Burgemeester over de schreef met sluiting notariskantoor | uitspraak Rechtbank Midden-Nederland

Eerder signaleerde ik op dit blog dat de burgemeester van Almere (Franc Weerwind, tegenwoordig Minister voor Rechtsbescherming) een notariskantoor wilde sluiten (1, 2), een taak die los van juridische overwegingen naar mijn mening niet bij een burgemeester thuis hoort.

Inmiddels heeft de Rechtbank Midden-Nederland (sector bestuursrecht) over deze zaak uitspraak gedaan. De procedure werd gevoerd door de voormalige notaris (eerste eiser) en zijn bv (tweede eiser) tegen de burgemeester van de gemeente Almere (verweerder). Eisers hebben nog steeds een procesbelang, aldus de rechtbank, aangezien het besluit van de burgemeester schade heeft veroorzaakt (overweging 5).

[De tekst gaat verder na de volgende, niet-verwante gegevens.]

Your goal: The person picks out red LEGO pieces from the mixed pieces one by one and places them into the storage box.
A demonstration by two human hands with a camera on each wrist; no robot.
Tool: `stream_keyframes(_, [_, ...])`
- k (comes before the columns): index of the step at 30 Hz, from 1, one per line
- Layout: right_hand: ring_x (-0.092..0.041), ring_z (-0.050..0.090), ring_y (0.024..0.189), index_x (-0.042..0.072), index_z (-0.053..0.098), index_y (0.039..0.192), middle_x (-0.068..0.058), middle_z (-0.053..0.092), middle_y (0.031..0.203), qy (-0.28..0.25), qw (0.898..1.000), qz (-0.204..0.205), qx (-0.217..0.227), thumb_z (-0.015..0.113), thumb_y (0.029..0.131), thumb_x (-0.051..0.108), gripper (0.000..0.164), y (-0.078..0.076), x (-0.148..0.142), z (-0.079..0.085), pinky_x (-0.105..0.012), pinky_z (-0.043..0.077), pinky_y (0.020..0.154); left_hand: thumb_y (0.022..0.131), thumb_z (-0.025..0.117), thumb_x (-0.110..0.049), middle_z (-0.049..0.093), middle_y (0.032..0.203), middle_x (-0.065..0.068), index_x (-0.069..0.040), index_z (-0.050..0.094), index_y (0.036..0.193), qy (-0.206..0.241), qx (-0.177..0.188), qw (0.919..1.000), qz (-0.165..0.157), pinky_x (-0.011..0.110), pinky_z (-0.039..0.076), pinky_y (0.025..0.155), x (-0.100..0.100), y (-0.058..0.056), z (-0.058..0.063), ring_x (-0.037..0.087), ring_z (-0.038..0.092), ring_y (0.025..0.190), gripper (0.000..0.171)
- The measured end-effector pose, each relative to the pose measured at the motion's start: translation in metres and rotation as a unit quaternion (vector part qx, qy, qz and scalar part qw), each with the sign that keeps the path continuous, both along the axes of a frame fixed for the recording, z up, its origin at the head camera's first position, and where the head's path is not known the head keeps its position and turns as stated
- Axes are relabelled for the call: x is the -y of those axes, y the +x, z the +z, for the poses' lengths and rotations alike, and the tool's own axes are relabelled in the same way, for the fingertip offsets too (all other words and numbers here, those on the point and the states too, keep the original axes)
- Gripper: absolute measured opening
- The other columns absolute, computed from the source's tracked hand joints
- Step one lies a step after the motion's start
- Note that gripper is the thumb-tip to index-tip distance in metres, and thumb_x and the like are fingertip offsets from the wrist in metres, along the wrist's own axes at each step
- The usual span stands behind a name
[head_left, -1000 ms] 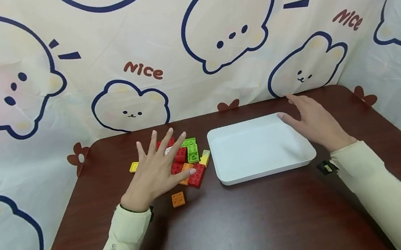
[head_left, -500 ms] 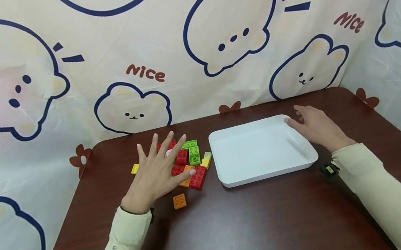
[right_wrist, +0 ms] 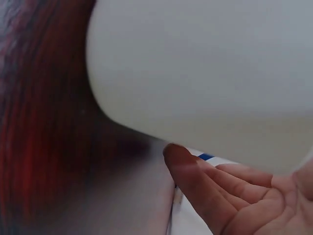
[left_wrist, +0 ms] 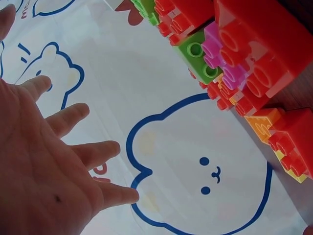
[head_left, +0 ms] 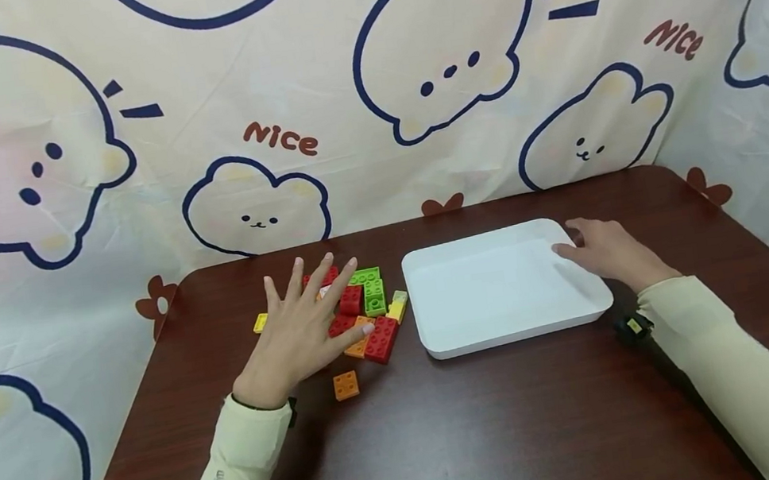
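Observation:
My left hand (head_left: 289,341) is held with fingers spread, gripping nothing, over a cluster of toy building bricks. A red brick (head_left: 382,340), a green brick (head_left: 374,297) and a pale yellow brick (head_left: 397,306) show at its right side; the hand hides part of the cluster. In the left wrist view a purple brick (left_wrist: 220,54) stands among red ones. At the right, my right hand (head_left: 612,250) holds the right edge of a white tray (head_left: 499,290), thumb over the rim and fingers outside. The right wrist view shows these fingers (right_wrist: 195,176) against the tray wall.
A single orange brick (head_left: 346,385) lies on the dark brown table (head_left: 494,427), nearer than the cluster. One yellow brick (head_left: 260,323) lies left of the left hand. A printed curtain (head_left: 363,186) hangs along the table's back and sides.
My right hand has come down and nearer to the tray's right edge, and its thumb and fingers have closed on the rim. The left hand stays spread in place.

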State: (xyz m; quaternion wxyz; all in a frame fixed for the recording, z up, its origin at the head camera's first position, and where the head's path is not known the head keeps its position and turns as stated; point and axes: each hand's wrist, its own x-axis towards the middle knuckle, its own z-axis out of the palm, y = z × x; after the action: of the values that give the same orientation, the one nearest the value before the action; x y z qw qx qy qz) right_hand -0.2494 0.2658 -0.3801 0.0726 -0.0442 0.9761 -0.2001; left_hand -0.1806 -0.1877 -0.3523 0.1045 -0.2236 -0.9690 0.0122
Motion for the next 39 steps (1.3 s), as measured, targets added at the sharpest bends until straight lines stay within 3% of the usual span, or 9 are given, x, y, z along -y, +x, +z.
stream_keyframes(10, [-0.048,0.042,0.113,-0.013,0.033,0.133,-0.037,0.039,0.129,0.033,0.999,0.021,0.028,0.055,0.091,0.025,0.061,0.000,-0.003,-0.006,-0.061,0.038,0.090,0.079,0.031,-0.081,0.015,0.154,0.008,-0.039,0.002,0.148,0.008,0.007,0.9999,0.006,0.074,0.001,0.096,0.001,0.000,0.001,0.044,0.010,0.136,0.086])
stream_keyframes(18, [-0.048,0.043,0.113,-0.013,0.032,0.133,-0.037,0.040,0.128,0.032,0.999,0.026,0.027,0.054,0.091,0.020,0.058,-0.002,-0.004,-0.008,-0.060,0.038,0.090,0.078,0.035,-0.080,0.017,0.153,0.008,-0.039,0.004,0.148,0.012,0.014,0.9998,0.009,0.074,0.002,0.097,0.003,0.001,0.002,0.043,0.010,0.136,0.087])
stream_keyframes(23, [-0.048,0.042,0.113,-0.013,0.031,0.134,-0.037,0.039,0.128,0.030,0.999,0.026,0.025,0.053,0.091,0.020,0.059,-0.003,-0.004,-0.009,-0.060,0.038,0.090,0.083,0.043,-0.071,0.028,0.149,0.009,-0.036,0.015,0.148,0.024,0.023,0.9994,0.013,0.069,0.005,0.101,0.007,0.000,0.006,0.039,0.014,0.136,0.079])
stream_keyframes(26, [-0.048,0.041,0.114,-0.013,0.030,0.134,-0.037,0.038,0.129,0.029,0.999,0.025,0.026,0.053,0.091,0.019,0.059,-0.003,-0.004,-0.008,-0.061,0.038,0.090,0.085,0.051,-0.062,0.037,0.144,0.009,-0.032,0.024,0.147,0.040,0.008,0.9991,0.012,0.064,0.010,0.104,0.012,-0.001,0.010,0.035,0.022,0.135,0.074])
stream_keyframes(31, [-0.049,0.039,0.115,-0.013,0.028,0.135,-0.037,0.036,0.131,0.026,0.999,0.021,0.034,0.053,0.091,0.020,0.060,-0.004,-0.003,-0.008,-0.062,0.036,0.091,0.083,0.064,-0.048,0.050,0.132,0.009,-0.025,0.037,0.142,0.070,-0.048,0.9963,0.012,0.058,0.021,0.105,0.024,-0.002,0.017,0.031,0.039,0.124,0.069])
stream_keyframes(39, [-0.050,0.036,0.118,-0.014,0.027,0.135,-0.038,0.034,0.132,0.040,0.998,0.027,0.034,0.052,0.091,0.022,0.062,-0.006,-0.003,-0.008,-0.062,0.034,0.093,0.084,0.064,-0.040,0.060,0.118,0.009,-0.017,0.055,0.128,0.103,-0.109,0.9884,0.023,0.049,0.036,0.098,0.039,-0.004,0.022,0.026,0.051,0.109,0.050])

Interessant is dat de rechtbank van oordeel is dat de burgemeester door het inzetten van zijn bevoegdheid tot sluiting (‘Wet Damocles’ bevoegdheid) niet het strafrecht of het notariële tuchtrecht doorkruist:

De sluiting van het kantoorpand is een bestuurlijke maatregel en geen bestraffende sanctie. Verweerder stelt geen schuld vast in de strafrechtelijke zin of van overtreding van regels in de tuchtrechtelijke zin. Verweerder sluit namelijk als het aannemelijk is dat er in het kantoorpand criminele activiteiten worden uitgevoerd en/of gefaciliteerd. Dat is een andere toets dan die in het strafrecht of tuchtrecht geldt.

Geen gevaar openbare orde
De burgemeester verliest de procedure, aangezien het gevaar voor de openbare orde  onvoldoende is gemotiveerd, aldus de rechtbank (overwegingen 8 en verder):

10. Uit de bestuurlijke rapportages die aan het primaire besluit ten grondslag liggen, valt niet af te leiden dat in of rondom het kantoorpand activiteiten plaatsvonden die maakten dat er sprake was van een verstoring van de openbare orde of dat het concreet voorzienbaar was dat de openbare orde zou worden verstoord en dat dit een actuele dreiging vormde voor de ordelijke gang van zaken. In de bestuurlijke rapportages gaat het namelijk – kort gezegd – over het verwijt aan [eiser] dat hij werkzaamheden verrichtte voor criminele cliënten, waarbij hij de eisen uit de Wet ter voorkomen van witwassen en financieren van terrorisme (Wwft) en tuchtrechtelijke regels niet zou hebben nageleefd. Ook wordt in de bestuurlijke rapportages gewezen op de omstandigheid dat [eiser] zelf verdachte is (geweest) van witwassen en het niet naleven van de Wwft en dat hij is veroordeeld voor het in 2016 plegen van valsheid in geschrifte. Uit de bestuurlijke rapportages blijkt echter niet dat er hierdoor (ook) sprake was van een verstoring van de openbare orde in of rondom het kantoorpand of dat dit concreet voorzienbaar en actueel was. De enkele omstandigheid dat de verwijten volgens verweerder duiden op het faciliteren van criminaliteit en/of witwassen maken dit nog niet aannemelijk. De rechtbank weegt hierbij mee dat [eiser] kort na het voornemen van verweerder om het kantoorpand te sluiten al was geschorst in zijn ambt van notaris. Hij kon zijn ambt dus niet meer uitoefenen op het moment dat verweerder het primaire besluit nam. Dat roept de vraag op welke concrete verstoring van de openbare orde verweerder bij het kantoorpand op dat moment nog zag dan wel voor welke concrete verstoring verweerder op dat moment nog vreesde. Het lag op verweerders weg om dat nader te onderbouwen.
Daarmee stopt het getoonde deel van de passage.